Tuesday, April 28, 2009
To put myself through college, I was a sandwich artist. It's alright to snicker about it, it still makes me laugh nearly 10 years after uttering the words "mayo, mustard, or cheese" on a daily basis. The mall I worked in was dead and it was disappointing because I had always hope for a Fast Times experience. There was a skating rink above the shop so I did get to hear Britney Spears and various boy bands ad nauseum. That was a plus. We also had weird suppliers and there were often pubic hairs in the bread and eyelashes in the cheese. It was a normal minimum wage job.
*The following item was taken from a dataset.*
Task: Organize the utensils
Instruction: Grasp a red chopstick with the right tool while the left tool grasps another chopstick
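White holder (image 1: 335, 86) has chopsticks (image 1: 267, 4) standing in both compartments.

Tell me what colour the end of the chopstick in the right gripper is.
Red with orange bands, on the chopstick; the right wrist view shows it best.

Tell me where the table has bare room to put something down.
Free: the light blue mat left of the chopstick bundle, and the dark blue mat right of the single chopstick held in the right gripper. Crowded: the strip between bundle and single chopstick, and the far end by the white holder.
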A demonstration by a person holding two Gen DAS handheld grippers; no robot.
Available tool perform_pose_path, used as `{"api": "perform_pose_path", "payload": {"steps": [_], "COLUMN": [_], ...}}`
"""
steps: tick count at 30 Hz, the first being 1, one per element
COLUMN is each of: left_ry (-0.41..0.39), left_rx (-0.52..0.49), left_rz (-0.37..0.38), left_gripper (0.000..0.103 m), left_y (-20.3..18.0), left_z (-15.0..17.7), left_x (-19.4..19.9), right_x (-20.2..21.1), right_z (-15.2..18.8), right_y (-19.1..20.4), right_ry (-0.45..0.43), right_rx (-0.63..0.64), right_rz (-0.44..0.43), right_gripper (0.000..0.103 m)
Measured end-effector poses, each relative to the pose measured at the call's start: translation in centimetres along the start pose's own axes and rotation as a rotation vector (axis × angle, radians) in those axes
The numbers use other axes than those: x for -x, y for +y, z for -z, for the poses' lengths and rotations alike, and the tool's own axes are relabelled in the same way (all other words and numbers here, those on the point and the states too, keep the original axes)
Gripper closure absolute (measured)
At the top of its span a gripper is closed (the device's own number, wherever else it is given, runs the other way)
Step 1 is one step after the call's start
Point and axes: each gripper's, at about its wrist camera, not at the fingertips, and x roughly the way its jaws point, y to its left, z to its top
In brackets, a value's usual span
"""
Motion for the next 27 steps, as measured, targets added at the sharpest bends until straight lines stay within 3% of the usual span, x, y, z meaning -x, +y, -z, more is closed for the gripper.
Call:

One monotonous afternoon that couldn't quit playing games with my heart, I noticed a group of guys approaching the counter. I immediately recognized them as the band, Ben Folds Five. My opinion of them had been that they were lame assholes with crappy music, but as soon as I saw them, I went running like my ass was on fire to the back. I told one of my coworkers that I couldn't take their order, they were famous! I am extremely embarrassed to admit it, but I stayed in the back watching on the security monitor alternately silently shrieking and doing some queer kicking dance. I always prided myself on the belief that if I came face to face with anyone famous, I would be cool and aloof and not even acknowledge their celebrity. Here was this B list band and I was going ape shit!
When they left, my coworker came into the back and said "Those were rock stars? They were filthy!" I was teased mercilessly for my dash to the back. That was my one and only brush with fame and hopefully it will stay that way.
They ordered veggie subs if you were wondering.